If you have a small computer vacuum or a regular vacuum with a soft brush attachment or crevice tool, suck up any debris beneath and between the keys. If you don't, no problem; turning the keyboard upside down and blasting it with compressed air is just as effective, if not more so. Use the plastic tube that comes with the compressed air can to direct a series of short blasts between the keys. You could also reverse the vacuum and use the crevice tool to create a very powerful, non-condensed stream of air.
If you have a key that sticks, try pulling it off with your fingers. If you can't, insert a pair of blunt, nonmetallic objects like clean, dry Popsicle sticks on either side of the key and gently lift it off its mount. Apply even pressure to both sides of the key as you lift. Take care not to loosen or misplace any springs or grommets that may be on the underside of the key, and keep the cleaning solution away from the contacts under the key.
In some dire cases--say, after spilling a can of soda or dribbling your ice-cream sundae on your keyboard--you can remove all the keys to clean the keyboard underneath. You can wash the keys themselves in mild soap and water. Of course, make sure they're all completely dry before you re-assemble the keyboard.
Improve Your View
CRT monitors are dust magnets, literally. Electrical fields emanating from the monitor attract dust particles like a flower attracts bees. Fortunately, cleaning is easy. Unplug your monitor and clean the screen gently with a soft, clean cotton cloth moistened with water. Never spray anything directly on the monitor. To dry the screen, use another clean, dry cotton cloth.
Monitor manufacturers say you should never use any chemicals (glass cleaners included) on your screen. The most important thing is to avoid ammonia, a component of most cleaners. The water-only method works very well, but if you really want to get a cleaning solution, buy a specific monitor cleaner based on your manufacturer's recommendations. Be sure to check your monitor's documentation first; if your monitor has an antiglare surface or other delicate coating, it may require special cleaning procedures.

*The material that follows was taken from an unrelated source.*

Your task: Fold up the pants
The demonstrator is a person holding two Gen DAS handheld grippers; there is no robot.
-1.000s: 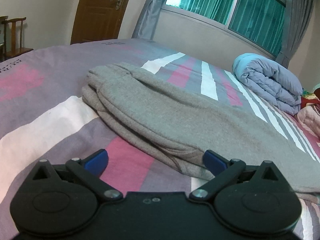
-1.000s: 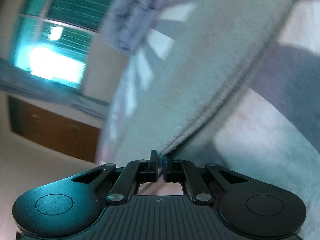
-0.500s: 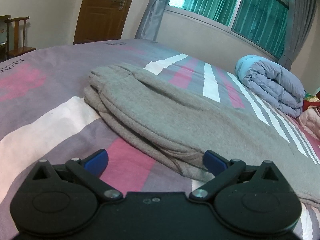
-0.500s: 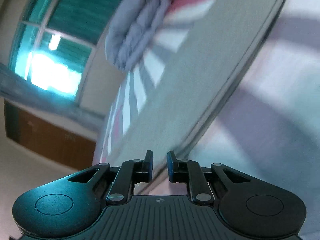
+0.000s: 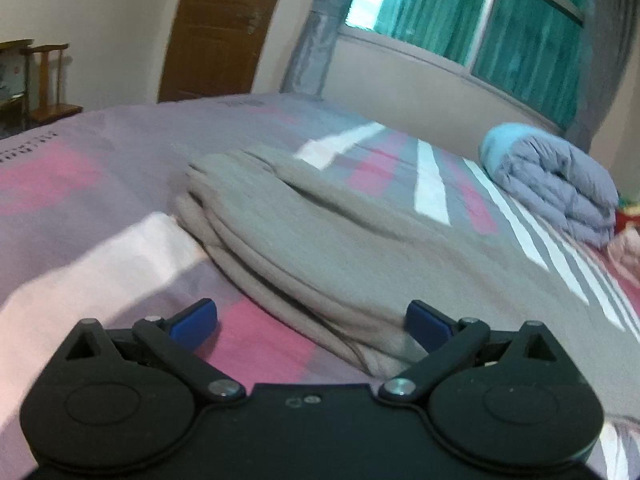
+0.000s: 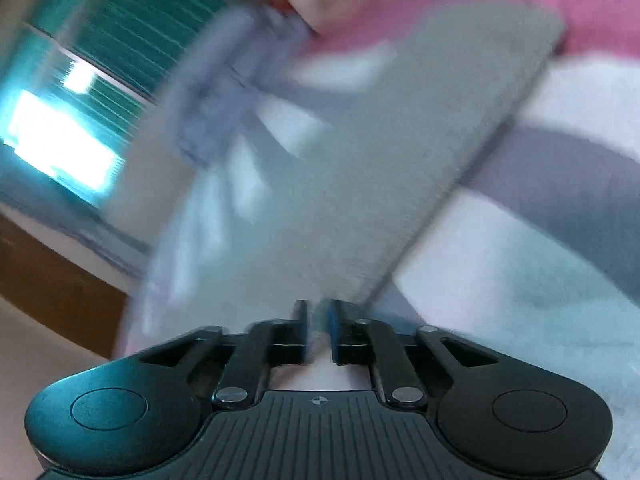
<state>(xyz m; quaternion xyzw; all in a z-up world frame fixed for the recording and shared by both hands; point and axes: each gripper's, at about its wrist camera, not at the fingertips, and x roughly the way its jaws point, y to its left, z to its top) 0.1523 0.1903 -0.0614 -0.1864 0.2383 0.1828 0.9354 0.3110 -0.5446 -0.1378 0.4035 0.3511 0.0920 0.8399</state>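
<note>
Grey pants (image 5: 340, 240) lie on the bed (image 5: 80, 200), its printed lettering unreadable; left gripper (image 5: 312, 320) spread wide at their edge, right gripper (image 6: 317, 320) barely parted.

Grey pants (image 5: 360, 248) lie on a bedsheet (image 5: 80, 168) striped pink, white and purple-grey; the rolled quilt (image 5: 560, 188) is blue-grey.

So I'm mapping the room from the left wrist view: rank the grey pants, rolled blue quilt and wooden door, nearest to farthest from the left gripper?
From the left gripper:
1. Grey pants, directly ahead on the bed.
2. Rolled blue quilt, far right on the bed.
3. Wooden door, upper left, beyond the bed.
</note>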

To remove dust on the outside of the monitor case, use the soft brush attachment and your vacuum cleaner. (Make sure your monitor is unplugged.) Pay particular attention to gently brushing and cleaning the cooling vents. Avoid blowing dust into the monitor's case. If you find dirt marks on the case that won't vacuum away, wipe it with a cloth very slightly moistened with plain water. If that doesn't get the mark off, try the same amount of moisture with a bit of liquid dish detergent added. Avoid using kitchen cleansers on the plastics used in your monitor case.